Putin giustifica l’aggressione dell’Ucraina con il fatto di estirpare i nazisti al potere a Kiev e impedire il genocidio dei russofoni nel Donbass ma la Corte di giustizia internazionale non ha riconosciuto il rischio e gli ha chiesto di ritirare l’esercito. “Nessuno ha preso sul serio l’accusa di nazismo a Kiev. Il richiamo alla memoria del nazismo ucraino della seconda guerra mondiale è un mezzo per favorire un giudizio che già abbiamo elaborato: nella seconda guerra mondiale tutti i partiti ucraini hanno collaborato con i nazisti. Il collaborazionismo ucraino è stato di tipo etnico perché riguardava un gruppo che cercava di diventare stato”.

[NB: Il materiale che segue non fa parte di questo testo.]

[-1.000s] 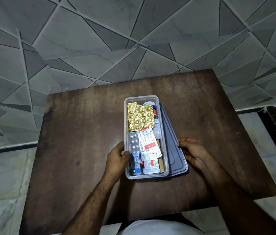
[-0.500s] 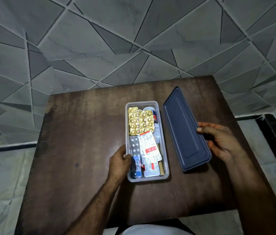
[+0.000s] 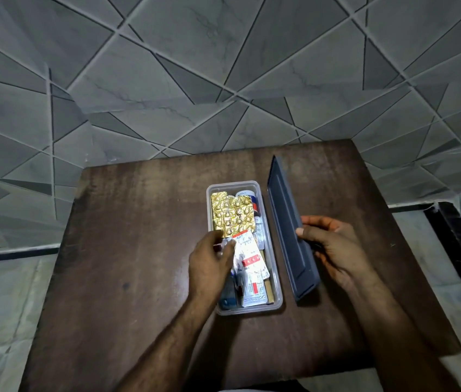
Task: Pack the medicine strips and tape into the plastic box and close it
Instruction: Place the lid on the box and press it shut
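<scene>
Medicine strips fill the clear plastic box [image 3: 273, 304] that sits near the middle of the brown table [image 3: 127, 250]. Your left hand [image 3: 211, 264] is at about 9 o'clock from the box's middle. It reaches over the box's left wall, and its fingers are curled down onto the strips inside. The fingertips touch a white strip with red print [image 3: 250, 258] and look like they pinch its edge, but that part is blurry, so you cannot be sure. A shiny gold strip [image 3: 230, 213] lies flat in the far half of the box, at 12 o'clock from your left hand. More white strips [image 3: 253, 295] lie in the near half, and something blue [image 3: 228, 297] pokes out by the near left corner. A small round tub with a white top [image 3: 247, 193] peeks out at the far end, behind the gold strip.

Just beside the box, at 3 o'clock, is the dark blue lid [image 3: 288, 222]. It is tipped up on its long edge, with its inner side facing the box. Your right hand [image 3: 334, 250] holds the lid at its right edge. The thumb presses on the inner face and the other fingers go behind it. The lid's near corner is close to the table. The lid is not on the box, so the box is open on top.
</scene>
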### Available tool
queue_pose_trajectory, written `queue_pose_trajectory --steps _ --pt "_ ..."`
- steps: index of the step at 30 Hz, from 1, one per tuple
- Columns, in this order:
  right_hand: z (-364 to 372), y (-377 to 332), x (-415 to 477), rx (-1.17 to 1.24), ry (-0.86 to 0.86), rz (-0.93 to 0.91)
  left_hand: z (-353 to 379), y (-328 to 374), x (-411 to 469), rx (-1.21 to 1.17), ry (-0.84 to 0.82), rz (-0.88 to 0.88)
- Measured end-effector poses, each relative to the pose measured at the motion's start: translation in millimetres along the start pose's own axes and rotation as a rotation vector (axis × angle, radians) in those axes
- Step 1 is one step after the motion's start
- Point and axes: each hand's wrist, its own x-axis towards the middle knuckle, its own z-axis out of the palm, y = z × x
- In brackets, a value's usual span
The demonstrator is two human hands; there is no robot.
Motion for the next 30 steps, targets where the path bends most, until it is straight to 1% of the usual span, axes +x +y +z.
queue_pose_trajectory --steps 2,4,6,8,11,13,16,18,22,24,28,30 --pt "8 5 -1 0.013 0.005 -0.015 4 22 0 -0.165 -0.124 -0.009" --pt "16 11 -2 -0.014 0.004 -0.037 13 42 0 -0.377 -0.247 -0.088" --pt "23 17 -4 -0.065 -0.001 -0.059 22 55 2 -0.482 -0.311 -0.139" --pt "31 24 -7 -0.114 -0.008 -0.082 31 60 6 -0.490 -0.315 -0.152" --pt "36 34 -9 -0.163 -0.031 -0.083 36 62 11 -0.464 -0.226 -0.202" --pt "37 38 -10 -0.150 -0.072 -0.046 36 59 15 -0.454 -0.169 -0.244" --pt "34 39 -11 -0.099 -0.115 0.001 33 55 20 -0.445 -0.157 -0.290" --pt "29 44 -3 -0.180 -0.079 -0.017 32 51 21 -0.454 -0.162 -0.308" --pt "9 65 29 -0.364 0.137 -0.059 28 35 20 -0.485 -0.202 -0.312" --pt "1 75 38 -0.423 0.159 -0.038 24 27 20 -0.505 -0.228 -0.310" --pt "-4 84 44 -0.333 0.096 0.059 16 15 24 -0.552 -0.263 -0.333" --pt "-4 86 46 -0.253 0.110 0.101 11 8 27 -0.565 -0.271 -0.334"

La guerra del 1948 ha consentito a Israele di ampliare i suoi territori e di cacciare i palestinesi dalle loro case. Poi ci sono state le due intifada e gli accordi di Oslo falliti. La storia deve capire e spiegare in un secondo momento in modo ampio: bisogna cercare di andare oltre la memoria. Occorre considerare le questioni di autodeterminazione e di sicurezza in quella realtà in conflitto: da parte palestinese il rifiuto della sicurezza di esistere nei confronti del nemico, da Israele il rinvio continuo del riconoscimento della autodeterminazione della Palestina.
“Dobbiamo raccontare ai più giovani ciò che accade e perché ma questo non avviene. La storia ha il compito di comprendere e spiegare ma non di dare giudizi, per quello ci sono i tribunali” ha concluso il professor Flores.